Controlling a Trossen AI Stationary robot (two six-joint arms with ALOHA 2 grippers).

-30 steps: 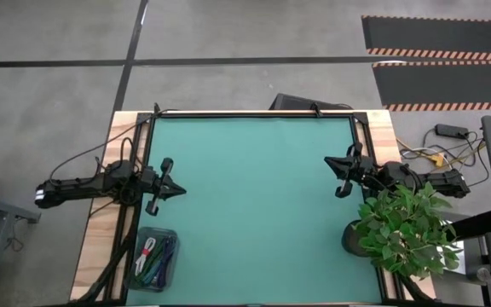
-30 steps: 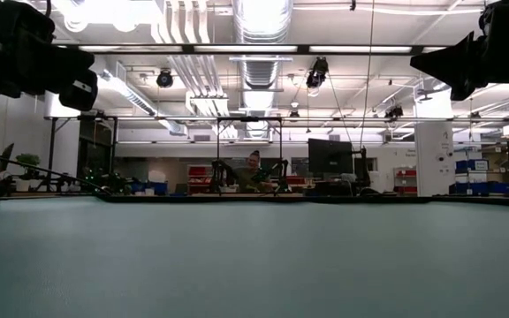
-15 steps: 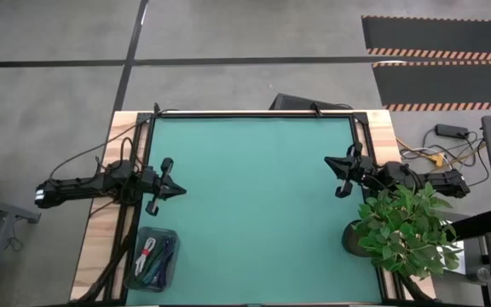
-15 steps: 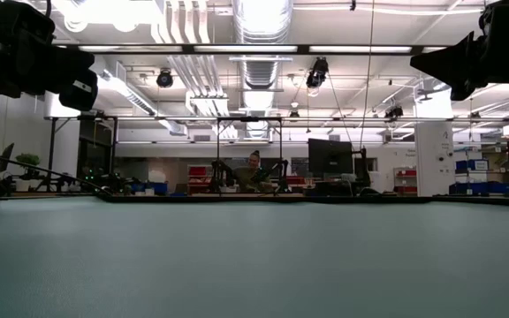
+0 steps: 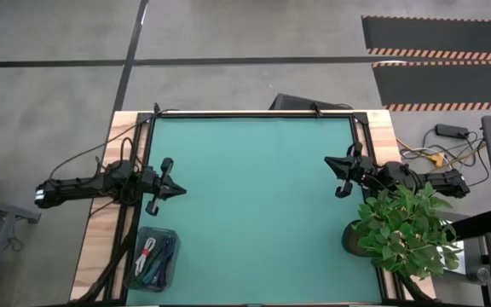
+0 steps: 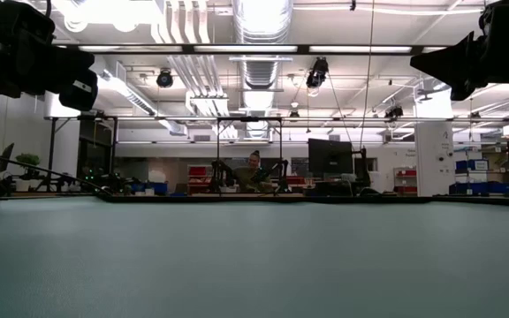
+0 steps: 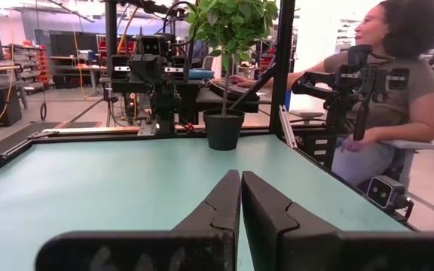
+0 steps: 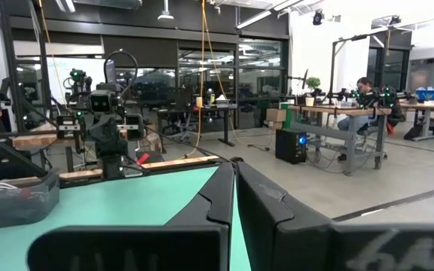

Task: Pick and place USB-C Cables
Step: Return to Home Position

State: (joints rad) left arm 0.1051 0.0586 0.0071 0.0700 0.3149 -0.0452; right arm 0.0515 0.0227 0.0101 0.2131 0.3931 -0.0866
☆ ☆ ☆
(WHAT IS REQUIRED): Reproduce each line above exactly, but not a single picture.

(TASK OUTPUT):
Controlling a Trossen AI Stationary robot (two six-joint arms with ALOHA 2 grippers).

-30 steps: 
-30 steps: 
-15 steps: 
-15 steps: 
+0 steps: 
+0 steps: 
+0 steps: 
+0 steps: 

Task: Pick and place USB-C Cables
Step: Return to Home Position

State: (joints rad) left arm 0.1051 0.0586 0.0071 0.0700 0.3149 -0.0452; right arm 0.0515 0.0227 0.0101 0.2131 0.3931 -0.0866

The answer requires no additions.